**WORK ITEM:**
All lines from the opening of the data to the line containing "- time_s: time" must be returned unchanged, and only those lines.

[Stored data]

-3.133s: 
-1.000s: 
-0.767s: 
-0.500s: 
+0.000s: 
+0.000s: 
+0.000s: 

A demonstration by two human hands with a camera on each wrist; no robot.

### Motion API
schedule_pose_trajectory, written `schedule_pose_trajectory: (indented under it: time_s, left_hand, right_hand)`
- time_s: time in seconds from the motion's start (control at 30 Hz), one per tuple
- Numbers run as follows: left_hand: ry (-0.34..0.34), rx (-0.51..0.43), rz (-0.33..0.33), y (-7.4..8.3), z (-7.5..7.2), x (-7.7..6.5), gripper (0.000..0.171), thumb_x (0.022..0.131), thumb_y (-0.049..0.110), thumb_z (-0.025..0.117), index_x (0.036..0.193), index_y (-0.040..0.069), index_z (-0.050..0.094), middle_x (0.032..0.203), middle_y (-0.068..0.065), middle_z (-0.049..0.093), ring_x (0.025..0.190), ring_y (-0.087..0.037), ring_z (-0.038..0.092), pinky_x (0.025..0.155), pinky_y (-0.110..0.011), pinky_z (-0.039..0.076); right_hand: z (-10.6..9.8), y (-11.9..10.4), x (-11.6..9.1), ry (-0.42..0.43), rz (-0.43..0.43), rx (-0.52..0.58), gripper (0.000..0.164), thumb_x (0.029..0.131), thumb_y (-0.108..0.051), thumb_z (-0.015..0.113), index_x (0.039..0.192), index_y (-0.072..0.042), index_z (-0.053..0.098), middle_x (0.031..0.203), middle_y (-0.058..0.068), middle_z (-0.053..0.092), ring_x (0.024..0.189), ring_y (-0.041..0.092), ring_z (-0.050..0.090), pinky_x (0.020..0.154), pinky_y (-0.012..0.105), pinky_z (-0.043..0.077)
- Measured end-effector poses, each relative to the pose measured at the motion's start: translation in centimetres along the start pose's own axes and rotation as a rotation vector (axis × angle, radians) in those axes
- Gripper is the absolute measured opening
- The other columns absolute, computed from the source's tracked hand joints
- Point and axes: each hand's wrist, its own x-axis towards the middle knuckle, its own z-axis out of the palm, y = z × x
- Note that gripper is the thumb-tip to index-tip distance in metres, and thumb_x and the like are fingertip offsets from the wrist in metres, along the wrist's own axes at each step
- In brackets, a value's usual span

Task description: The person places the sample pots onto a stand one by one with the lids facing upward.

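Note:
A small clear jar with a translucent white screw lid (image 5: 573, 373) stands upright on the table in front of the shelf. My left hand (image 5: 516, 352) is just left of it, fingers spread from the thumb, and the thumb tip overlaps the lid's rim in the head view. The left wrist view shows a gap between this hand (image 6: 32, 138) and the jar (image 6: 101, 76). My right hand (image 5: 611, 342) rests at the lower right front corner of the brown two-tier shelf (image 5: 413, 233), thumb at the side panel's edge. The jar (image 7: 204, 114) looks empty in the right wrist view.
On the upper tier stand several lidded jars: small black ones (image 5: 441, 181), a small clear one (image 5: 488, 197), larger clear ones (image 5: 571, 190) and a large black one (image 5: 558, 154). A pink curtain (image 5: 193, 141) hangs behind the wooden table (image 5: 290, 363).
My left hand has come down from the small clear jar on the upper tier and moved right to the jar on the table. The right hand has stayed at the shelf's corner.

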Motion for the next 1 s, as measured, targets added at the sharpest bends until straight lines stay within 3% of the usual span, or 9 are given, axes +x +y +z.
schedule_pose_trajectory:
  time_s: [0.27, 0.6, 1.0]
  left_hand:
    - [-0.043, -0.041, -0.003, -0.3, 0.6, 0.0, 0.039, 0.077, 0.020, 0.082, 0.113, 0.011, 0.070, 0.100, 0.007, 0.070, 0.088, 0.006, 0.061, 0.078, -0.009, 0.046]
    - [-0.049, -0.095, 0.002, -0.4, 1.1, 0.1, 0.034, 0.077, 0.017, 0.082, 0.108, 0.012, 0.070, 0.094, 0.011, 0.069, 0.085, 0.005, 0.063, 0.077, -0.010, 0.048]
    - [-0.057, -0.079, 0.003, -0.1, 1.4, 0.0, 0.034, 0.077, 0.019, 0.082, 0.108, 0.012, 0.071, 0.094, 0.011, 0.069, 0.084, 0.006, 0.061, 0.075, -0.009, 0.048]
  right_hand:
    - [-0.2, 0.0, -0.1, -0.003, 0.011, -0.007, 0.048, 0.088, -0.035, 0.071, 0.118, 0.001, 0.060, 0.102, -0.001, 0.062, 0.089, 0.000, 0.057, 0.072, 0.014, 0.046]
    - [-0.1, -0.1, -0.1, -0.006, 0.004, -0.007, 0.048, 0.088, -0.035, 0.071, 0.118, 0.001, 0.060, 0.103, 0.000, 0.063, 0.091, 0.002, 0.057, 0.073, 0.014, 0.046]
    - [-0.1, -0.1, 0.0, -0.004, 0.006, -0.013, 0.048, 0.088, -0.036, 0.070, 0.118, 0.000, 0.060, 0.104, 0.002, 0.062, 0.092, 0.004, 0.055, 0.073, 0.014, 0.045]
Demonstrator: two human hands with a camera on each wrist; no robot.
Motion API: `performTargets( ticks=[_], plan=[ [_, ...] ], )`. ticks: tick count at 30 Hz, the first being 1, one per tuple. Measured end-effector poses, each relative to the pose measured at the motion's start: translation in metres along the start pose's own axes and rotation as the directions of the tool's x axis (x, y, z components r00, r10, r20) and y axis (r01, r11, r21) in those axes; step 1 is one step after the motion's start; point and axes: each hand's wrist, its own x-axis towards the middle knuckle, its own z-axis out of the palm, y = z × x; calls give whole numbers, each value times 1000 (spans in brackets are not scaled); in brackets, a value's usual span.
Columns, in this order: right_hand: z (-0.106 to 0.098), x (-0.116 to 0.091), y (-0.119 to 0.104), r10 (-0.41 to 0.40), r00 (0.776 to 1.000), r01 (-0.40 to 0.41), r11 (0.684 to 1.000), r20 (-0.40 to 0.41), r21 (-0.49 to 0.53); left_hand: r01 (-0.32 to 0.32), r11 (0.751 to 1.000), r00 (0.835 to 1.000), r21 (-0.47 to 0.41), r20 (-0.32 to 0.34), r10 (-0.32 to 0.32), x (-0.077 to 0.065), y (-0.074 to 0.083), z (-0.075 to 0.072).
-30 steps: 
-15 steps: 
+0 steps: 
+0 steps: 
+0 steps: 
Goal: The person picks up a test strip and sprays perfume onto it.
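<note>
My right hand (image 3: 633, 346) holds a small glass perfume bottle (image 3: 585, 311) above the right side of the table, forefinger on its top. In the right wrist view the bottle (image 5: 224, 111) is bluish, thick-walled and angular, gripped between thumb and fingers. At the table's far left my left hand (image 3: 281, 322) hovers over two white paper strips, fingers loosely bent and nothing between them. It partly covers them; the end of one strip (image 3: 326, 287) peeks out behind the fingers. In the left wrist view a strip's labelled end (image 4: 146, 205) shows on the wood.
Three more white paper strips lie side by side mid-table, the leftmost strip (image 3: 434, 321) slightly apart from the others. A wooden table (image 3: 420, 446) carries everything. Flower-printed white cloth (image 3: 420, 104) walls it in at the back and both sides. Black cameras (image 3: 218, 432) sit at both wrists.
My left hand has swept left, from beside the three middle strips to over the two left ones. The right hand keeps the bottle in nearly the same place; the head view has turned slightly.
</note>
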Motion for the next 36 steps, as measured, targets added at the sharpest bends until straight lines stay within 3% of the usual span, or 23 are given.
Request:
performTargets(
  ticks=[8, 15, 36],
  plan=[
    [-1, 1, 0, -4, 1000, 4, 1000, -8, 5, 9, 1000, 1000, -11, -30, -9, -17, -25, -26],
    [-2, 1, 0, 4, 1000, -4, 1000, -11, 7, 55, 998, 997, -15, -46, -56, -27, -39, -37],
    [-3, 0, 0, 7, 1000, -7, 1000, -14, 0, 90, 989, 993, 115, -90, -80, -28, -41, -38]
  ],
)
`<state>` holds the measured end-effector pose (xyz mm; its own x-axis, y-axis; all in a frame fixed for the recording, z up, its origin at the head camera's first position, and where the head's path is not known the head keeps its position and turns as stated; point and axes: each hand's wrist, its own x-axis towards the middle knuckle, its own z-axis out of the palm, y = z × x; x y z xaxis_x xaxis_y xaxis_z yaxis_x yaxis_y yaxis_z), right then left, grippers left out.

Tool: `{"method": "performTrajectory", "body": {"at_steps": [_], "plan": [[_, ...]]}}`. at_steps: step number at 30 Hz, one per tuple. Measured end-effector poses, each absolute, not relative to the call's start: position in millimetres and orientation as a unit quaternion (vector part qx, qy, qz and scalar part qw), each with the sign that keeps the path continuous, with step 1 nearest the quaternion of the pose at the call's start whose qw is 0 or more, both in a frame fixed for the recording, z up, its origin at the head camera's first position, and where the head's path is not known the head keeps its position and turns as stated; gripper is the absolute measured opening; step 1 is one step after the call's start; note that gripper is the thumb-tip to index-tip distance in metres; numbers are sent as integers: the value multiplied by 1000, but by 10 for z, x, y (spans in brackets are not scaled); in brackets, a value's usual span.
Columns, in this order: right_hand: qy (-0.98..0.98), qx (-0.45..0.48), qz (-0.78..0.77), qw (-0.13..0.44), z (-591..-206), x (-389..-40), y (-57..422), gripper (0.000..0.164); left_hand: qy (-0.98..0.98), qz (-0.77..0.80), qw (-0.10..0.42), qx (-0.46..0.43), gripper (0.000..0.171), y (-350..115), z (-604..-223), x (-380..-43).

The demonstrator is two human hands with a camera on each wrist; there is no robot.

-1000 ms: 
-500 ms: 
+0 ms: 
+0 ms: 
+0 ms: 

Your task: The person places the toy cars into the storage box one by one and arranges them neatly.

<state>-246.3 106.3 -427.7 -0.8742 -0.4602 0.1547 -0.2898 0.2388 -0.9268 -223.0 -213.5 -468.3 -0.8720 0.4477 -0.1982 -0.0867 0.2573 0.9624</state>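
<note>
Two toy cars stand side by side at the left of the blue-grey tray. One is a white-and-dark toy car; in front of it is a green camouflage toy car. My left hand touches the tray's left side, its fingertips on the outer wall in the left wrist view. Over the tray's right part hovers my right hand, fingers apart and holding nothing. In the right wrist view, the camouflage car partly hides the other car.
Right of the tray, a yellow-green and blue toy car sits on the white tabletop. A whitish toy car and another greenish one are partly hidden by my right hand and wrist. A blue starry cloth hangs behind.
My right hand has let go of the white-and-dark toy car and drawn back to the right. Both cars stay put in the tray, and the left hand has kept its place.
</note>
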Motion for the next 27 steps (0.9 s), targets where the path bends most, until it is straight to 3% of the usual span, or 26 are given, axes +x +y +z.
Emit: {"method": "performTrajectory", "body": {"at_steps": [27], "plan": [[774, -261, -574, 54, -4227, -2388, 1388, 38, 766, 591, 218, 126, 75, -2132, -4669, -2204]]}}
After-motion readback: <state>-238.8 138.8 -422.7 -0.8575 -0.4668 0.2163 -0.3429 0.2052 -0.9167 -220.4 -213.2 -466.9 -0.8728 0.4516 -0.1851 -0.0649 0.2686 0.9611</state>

**YOUR SOLUTION:**
-3.133s: 
-1.000s: 
-0.767s: 
-0.500s: 
+0.000s: 
+0.000s: 
+0.000s: 

A demonstration by two human hands with a camera on each wrist; no robot.

### Motion API
schedule_pose_trajectory, written `schedule_pose_trajectory: (indented under it: time_s, left_hand, right_hand)`
- time_s: time in seconds from the motion's start (control at 30 Hz), one per tuple

A complete answer has now been given to the exercise.